### What the task asks
Pictures aside, write out the data exactly as it reads.

(Material for this exercise Opens)

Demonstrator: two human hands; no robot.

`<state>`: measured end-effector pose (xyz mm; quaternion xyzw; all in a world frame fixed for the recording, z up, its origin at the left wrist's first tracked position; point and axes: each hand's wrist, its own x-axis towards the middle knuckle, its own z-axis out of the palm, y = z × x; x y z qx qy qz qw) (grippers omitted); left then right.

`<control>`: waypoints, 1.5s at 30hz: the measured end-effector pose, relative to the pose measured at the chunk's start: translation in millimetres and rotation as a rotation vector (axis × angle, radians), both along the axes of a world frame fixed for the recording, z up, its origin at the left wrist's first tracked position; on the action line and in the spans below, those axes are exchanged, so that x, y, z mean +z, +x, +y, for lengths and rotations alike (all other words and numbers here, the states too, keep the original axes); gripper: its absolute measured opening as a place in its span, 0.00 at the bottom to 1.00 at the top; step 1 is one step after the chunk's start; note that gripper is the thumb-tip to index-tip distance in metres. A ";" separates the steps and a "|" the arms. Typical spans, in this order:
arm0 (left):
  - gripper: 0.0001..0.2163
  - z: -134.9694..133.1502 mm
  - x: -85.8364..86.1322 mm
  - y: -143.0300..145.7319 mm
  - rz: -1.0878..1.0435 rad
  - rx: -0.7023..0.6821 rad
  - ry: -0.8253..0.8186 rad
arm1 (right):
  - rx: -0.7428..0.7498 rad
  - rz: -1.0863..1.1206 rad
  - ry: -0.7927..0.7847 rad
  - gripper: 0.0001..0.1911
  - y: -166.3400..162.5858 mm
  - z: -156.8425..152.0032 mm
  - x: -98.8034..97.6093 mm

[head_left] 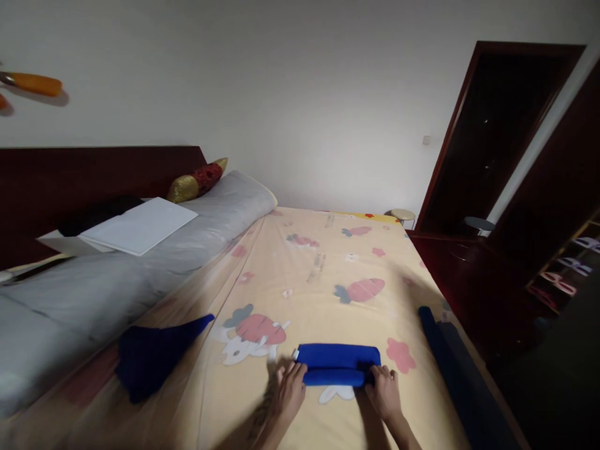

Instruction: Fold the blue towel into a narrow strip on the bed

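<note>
Bedsheet [328,262], blue roll [337,365] between hands

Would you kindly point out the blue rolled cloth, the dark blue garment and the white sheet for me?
blue rolled cloth [338,360]: head view, middle of its flat upper part.
dark blue garment [150,356]: head view, centre of the crumpled fabric.
white sheet [140,226]: head view, middle of its top face.

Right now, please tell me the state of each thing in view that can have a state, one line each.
Bright blue cloth: partly rolled, flat on the bed.
Left hand: pressing the roll's left end.
Right hand: pressing the roll's right end.
Dark navy cloth: crumpled, lying loose.
Dark wooden door: open.
White folded sheet: lying flat.
</note>
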<state>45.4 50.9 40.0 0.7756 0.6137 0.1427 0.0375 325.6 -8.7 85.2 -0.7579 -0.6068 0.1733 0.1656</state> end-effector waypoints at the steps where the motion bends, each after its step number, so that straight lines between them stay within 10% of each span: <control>1: 0.22 2.0 1.4 -0.5 0.002 0.004 -0.005 | 0.021 0.006 -0.024 0.17 3.3 0.2 0.6; 8: 0.26 -7.3 -9.1 11.9 0.078 -0.008 0.012 | -0.010 -0.013 -0.068 0.27 -27.0 -10.1 3.5; 14: 0.33 -18.6 -4.2 51.0 0.080 -0.389 0.062 | 0.284 0.091 -0.064 0.32 -75.1 -4.1 -18.2; 24: 0.31 -29.9 -9.1 -18.6 0.193 -0.233 0.192 | 0.145 -0.120 0.088 0.29 1.1 -35.5 -85.7; 29: 0.35 -15.4 -26.9 -8.0 0.138 -0.166 0.164 | 0.026 -0.019 0.084 0.28 -14.0 -22.0 -78.0; 45: 0.26 -0.6 -2.0 25.0 0.015 -0.062 -0.141 | 0.001 -0.124 0.023 0.26 -42.7 5.6 -4.4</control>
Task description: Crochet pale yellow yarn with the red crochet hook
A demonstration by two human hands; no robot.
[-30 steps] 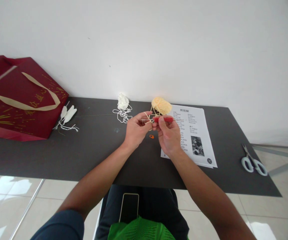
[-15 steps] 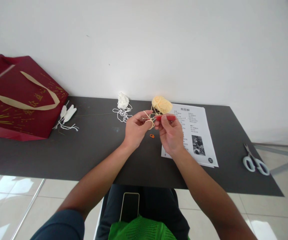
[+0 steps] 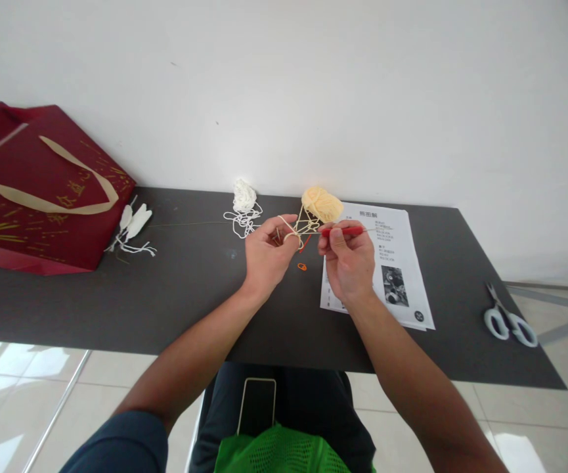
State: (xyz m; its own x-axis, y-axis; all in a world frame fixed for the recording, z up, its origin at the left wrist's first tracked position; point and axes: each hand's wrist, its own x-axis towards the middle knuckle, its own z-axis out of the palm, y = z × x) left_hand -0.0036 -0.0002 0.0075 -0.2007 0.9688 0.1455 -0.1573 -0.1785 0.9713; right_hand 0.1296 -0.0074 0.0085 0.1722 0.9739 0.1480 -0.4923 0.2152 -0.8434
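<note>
Pale yellow yarn (image 3: pixel 308 225) loops over the raised forefinger of my left hand (image 3: pixel 268 253), whose thumb and fingers pinch a small ring of that yarn. My right hand (image 3: pixel 350 259) grips a crochet hook (image 3: pixel 343 231) by its red handle, its thin metal shaft pointing left toward the loop. The yarn runs back to a yellow yarn ball (image 3: pixel 322 203) by the wall. Below the hands, on the dark table, lies a small orange stitch marker (image 3: pixel 302 267). A thin red strand (image 3: pixel 305 244) shows between the hands.
Printed sheets (image 3: pixel 402 263) lie under and beside my right hand. Scissors (image 3: pixel 509 322) rest near the right edge. A white yarn bundle (image 3: pixel 245 197) sits at the back; white crocheted pieces (image 3: pixel 136 223) lie beside a red gift bag (image 3: pixel 42 190). A phone (image 3: pixel 257 406) is on my lap.
My right hand has moved right with the crochet hook, widening the gap to my left hand. The yarn stretches between them, and the red strand now shows there.
</note>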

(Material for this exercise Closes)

### Solution
Demonstrator: two human hands; no robot.

`<state>`: measured end-effector pose (xyz mm; quaternion xyzw; all in a world frame fixed for the recording, z up, its origin at the left wrist's first tracked position; point and axes: each hand's wrist, its own x-axis towards the middle knuckle, its own z-axis out of the palm, y = z × x; x y z qx qy qz qw) (grippers omitted); left then right.

`<control>`: waypoints, 1.5s at 30hz: the measured end-effector pose, relative to the pose measured at the chunk's start: translation in millimetres and rotation as a rotation vector (axis × angle, radians), both along the axes of a world frame fixed for the recording, z up, its origin at the left wrist's first tracked position; on the action line and in the spans below, those axes are exchanged, so that x, y, z mean +z, +x, +y, for lengths and rotations alike (all other words and numbers here, the states too, keep the original axes); gripper: its absolute measured opening as a place in its span, 0.00 at the bottom to 1.00 at the top; step 1 is one step after the chunk's start; note that gripper is the thumb-tip to index-tip distance in metres. A ";" separates the steps and a "|" the arms. Typical spans, in this order:
arm0 (left):
  - gripper: 0.0001..0.2163
  - z: -134.9694..133.1502 mm
  - x: -85.8364..86.1322 mm
  - y: -143.0300..145.7319 mm
  - rz: -1.0878..1.0435 rad
  - rx: -0.7023..0.6821 rad
  - ry: -0.8253..0.8186 rad
arm1 (right):
  - rx: -0.7428..0.7498 rad
  - rz: -1.0863..1.1206 rad
  - ry: -0.7927..0.7847 rad
  - gripper: 0.0001..0.1911
  - y: -166.3400..162.5858 mm
  - z: -156.8425..152.0032 mm
  - x: -98.8034..97.6093 mm

[head_left] 

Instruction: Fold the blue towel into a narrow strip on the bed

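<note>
Bedsheet [328,262], blue roll [337,365] between hands

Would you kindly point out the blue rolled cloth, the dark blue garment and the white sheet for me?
blue rolled cloth [338,360]: head view, middle of its flat upper part.
dark blue garment [150,356]: head view, centre of the crumpled fabric.
white sheet [140,226]: head view, middle of its top face.

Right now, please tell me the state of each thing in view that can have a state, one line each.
Bright blue cloth: partly rolled, flat on the bed.
Left hand: pressing the roll's left end.
Right hand: pressing the roll's right end.
Dark navy cloth: crumpled, lying loose.
Dark wooden door: open.
White folded sheet: lying flat.
</note>
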<state>45.4 50.9 40.0 0.7756 0.6137 0.1427 0.0375 325.6 -8.7 85.2 -0.7579 -0.6068 0.1733 0.1656</state> end-effector waypoints at the steps where the motion bends, each after its step number, so that straight lines between them stay within 10% of each span: <control>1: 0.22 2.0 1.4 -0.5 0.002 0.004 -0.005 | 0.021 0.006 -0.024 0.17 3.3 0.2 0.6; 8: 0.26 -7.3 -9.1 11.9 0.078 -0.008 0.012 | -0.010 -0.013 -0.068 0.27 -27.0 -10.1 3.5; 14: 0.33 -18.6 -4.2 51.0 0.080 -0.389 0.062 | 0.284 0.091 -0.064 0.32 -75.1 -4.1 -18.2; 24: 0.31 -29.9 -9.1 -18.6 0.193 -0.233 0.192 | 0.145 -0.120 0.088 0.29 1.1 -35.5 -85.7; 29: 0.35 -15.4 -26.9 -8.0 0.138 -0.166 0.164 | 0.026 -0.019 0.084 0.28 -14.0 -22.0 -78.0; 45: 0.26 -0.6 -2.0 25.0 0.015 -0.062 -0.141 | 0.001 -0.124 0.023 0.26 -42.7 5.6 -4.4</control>
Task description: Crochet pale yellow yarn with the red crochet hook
A demonstration by two human hands; no robot.
[-30 steps] 
[-15 steps] 
[+0 steps] 
State: (xyz m; its own x-axis, y-axis; all in a world frame fixed for the recording, z up, its origin at the left wrist's first tracked position; point and axes: each hand's wrist, its own x-axis towards the middle knuckle, its own z-axis out of the palm, y = z × x) left_hand -0.0036 -0.0002 0.0075 -0.2007 0.9688 0.1455 -0.1573 -0.1785 0.9713; right_hand 0.1296 -0.0074 0.0085 0.1722 0.9739 0.1480 -0.4923 0.2152 -0.8434
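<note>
Pale yellow yarn (image 3: pixel 308 225) loops over the raised forefinger of my left hand (image 3: pixel 268 253), whose thumb and fingers pinch a small ring of that yarn. My right hand (image 3: pixel 350 259) grips a crochet hook (image 3: pixel 343 231) by its red handle, its thin metal shaft pointing left toward the loop. The yarn runs back to a yellow yarn ball (image 3: pixel 322 203) by the wall. Below the hands, on the dark table, lies a small orange stitch marker (image 3: pixel 302 267). A thin red strand (image 3: pixel 305 244) shows between the hands.
Printed sheets (image 3: pixel 402 263) lie under and beside my right hand. Scissors (image 3: pixel 509 322) rest near the right edge. A white yarn bundle (image 3: pixel 245 197) sits at the back; white crocheted pieces (image 3: pixel 136 223) lie beside a red gift bag (image 3: pixel 42 190). A phone (image 3: pixel 257 406) is on my lap.
My right hand has moved right with the crochet hook, widening the gap to my left hand. The yarn stretches between them, and the red strand now shows there.
</note>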

No further output is needed.